◆ Problem description:
Whenever a line in the data below includes the string "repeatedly", copy it out.

______

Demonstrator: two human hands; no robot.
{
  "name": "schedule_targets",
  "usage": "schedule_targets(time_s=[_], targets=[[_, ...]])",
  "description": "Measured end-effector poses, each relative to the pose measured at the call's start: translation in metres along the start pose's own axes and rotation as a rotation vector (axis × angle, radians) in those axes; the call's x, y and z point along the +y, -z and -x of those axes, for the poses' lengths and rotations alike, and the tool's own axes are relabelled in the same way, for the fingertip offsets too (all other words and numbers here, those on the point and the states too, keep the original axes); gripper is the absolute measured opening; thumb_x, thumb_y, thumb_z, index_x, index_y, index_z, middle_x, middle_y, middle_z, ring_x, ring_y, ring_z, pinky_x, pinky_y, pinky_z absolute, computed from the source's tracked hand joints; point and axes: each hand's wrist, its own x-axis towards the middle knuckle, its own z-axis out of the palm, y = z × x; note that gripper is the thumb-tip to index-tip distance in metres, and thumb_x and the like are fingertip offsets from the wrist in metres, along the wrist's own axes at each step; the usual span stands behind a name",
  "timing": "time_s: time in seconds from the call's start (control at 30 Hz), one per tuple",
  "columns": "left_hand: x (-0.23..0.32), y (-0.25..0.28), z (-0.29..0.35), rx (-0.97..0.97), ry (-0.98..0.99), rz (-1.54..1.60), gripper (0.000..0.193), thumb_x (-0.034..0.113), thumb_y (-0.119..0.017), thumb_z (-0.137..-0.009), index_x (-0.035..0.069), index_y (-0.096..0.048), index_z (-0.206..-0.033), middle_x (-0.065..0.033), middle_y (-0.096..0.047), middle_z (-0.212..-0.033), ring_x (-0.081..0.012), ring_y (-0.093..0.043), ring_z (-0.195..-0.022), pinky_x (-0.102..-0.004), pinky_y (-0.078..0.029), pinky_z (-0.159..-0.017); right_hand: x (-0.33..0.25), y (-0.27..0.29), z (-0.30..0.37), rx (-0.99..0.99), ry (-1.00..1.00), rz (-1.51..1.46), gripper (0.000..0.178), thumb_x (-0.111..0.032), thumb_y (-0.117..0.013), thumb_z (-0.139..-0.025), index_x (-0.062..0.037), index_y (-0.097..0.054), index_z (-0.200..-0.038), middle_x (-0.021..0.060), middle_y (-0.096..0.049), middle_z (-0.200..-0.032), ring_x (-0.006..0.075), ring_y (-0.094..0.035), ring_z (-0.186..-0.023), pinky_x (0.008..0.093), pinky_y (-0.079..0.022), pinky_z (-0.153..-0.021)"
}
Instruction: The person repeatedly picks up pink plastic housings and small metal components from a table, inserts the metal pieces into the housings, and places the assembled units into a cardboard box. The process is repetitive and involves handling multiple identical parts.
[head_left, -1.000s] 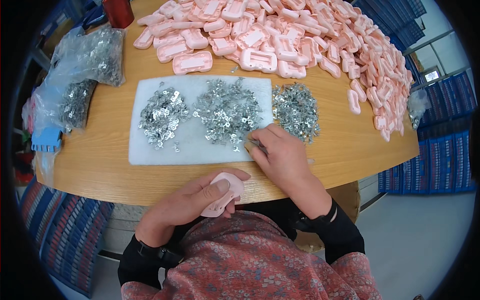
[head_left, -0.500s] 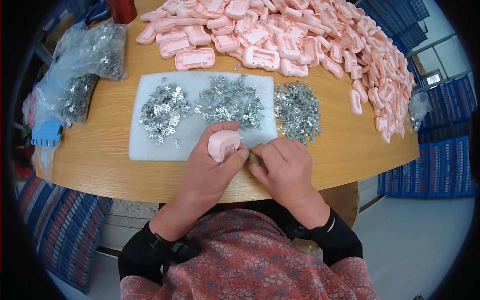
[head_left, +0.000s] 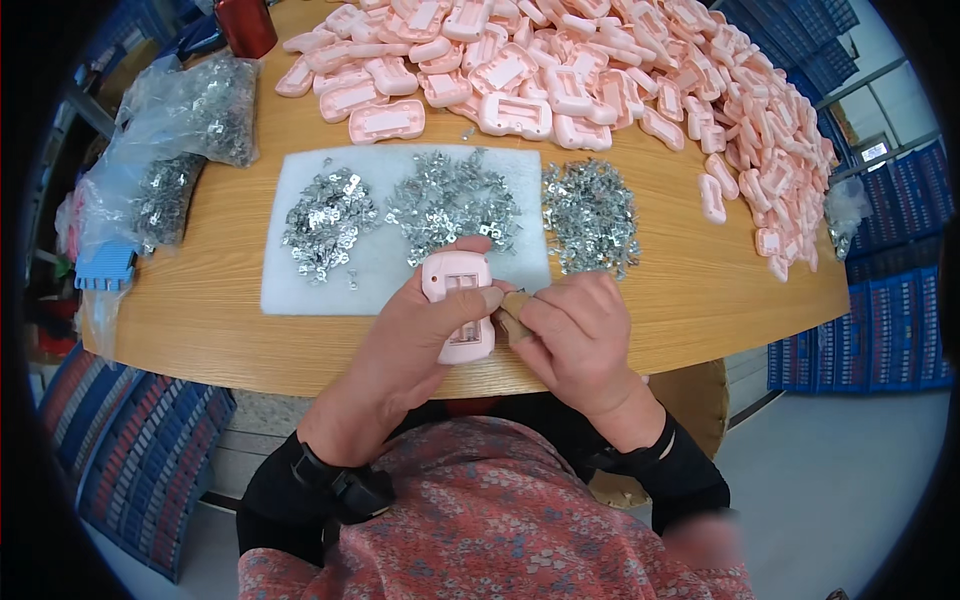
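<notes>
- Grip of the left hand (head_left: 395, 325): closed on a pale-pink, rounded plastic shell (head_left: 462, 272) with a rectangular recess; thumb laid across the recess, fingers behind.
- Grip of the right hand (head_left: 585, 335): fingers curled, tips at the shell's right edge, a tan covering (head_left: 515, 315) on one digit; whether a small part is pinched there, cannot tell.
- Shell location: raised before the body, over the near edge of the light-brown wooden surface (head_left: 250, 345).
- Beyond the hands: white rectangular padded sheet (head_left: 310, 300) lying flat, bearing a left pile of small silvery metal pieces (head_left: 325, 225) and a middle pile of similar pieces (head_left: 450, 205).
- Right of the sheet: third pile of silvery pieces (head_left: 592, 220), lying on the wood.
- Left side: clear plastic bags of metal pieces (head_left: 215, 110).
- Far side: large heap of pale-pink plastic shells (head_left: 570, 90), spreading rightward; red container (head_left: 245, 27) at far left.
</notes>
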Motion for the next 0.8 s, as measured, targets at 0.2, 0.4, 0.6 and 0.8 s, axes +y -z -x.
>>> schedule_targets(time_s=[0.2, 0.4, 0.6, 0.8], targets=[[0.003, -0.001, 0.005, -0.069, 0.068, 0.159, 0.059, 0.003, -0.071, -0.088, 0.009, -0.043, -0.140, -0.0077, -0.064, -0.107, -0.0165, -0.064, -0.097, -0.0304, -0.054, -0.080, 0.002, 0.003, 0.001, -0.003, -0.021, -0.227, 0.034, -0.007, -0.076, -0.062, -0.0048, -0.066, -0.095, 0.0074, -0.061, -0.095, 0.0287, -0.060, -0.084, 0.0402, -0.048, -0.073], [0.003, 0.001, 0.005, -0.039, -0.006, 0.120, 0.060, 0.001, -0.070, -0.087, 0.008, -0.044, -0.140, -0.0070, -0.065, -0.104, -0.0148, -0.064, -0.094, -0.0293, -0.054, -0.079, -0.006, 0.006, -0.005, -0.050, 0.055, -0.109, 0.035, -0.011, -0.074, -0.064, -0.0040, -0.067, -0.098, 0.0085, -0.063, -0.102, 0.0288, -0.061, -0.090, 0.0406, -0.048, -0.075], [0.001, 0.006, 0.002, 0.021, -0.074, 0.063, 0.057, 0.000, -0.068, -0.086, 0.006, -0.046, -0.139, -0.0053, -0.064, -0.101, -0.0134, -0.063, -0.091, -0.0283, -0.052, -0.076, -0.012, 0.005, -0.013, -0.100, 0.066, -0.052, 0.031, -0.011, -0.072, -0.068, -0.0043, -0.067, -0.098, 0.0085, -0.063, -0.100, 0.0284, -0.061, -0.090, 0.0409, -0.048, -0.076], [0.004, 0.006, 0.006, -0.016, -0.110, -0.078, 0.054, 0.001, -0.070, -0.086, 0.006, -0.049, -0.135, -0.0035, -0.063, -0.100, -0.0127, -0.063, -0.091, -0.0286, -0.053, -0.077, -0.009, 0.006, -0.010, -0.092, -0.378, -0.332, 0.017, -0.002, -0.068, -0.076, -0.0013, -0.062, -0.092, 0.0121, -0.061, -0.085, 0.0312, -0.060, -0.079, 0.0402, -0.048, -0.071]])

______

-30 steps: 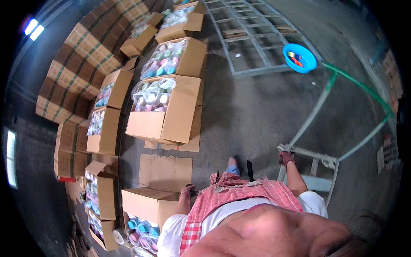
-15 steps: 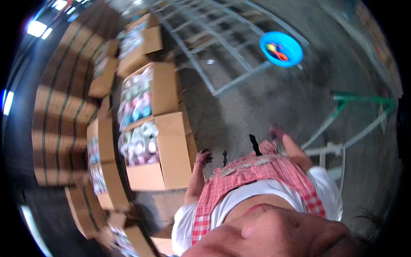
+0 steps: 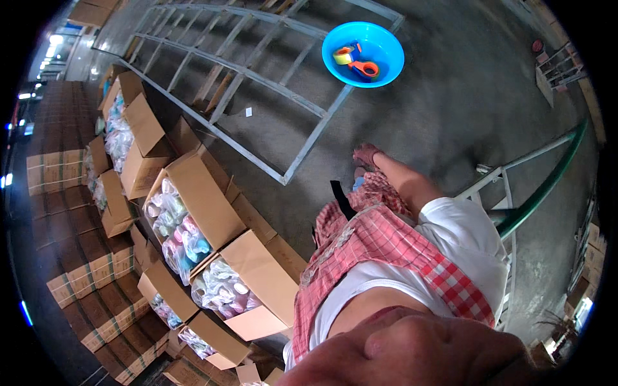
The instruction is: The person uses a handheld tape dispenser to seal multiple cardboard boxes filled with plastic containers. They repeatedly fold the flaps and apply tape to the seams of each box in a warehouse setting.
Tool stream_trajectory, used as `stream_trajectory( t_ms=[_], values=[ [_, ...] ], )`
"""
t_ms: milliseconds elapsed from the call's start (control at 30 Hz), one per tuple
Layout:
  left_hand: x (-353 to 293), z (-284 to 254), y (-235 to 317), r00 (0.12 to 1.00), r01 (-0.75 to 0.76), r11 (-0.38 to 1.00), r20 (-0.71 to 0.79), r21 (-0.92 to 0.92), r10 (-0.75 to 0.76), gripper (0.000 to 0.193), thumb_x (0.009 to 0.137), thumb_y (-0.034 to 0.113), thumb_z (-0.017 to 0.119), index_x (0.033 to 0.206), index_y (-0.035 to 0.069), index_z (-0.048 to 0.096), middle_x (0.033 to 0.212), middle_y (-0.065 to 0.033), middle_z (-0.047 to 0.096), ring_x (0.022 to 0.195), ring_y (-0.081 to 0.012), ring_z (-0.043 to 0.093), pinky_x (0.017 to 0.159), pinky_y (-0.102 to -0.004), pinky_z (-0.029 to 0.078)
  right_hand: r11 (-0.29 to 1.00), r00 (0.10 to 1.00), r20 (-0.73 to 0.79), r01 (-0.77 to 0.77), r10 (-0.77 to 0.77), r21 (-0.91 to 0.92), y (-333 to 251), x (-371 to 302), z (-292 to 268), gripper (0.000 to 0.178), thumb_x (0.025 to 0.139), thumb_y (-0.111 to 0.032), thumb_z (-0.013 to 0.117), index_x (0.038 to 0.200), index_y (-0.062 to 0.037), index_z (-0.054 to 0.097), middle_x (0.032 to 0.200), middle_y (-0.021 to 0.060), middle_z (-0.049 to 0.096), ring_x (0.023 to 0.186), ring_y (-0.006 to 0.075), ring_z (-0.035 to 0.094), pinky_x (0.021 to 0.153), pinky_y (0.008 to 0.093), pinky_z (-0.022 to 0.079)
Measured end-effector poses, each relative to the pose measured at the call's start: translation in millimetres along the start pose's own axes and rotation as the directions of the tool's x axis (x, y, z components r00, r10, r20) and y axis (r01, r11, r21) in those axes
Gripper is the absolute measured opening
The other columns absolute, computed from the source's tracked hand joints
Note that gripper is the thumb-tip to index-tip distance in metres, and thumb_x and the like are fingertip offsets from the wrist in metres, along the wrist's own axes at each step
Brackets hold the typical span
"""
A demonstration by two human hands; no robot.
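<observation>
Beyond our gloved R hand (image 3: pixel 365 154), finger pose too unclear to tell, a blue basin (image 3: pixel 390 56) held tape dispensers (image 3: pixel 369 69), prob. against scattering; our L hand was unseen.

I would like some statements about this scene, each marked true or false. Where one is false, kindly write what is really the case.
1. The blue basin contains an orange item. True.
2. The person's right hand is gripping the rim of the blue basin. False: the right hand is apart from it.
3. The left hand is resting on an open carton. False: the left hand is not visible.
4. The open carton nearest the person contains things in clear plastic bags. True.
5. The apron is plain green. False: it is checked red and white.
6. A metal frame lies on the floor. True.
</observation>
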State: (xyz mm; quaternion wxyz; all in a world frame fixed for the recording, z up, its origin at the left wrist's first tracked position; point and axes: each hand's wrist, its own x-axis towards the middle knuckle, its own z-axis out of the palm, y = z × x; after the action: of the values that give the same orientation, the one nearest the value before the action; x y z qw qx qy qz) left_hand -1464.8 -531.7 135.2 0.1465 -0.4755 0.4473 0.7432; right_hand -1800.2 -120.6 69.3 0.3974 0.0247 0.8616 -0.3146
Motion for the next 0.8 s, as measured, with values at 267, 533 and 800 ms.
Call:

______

◆ Answer box:
Instruction: The person repeatedly picks up pink plastic housings and small metal components from a table, inserts the metal pieces into the housings, and places the assembled units into a cardboard box. The process is repetitive and involves handling multiple identical parts.
The instruction is: The person uses a handheld tape dispenser to seal multiple cardboard boxes filled with plastic containers. They repeatedly fold the flaps and apply tape to the seams of each box in a warehouse setting.

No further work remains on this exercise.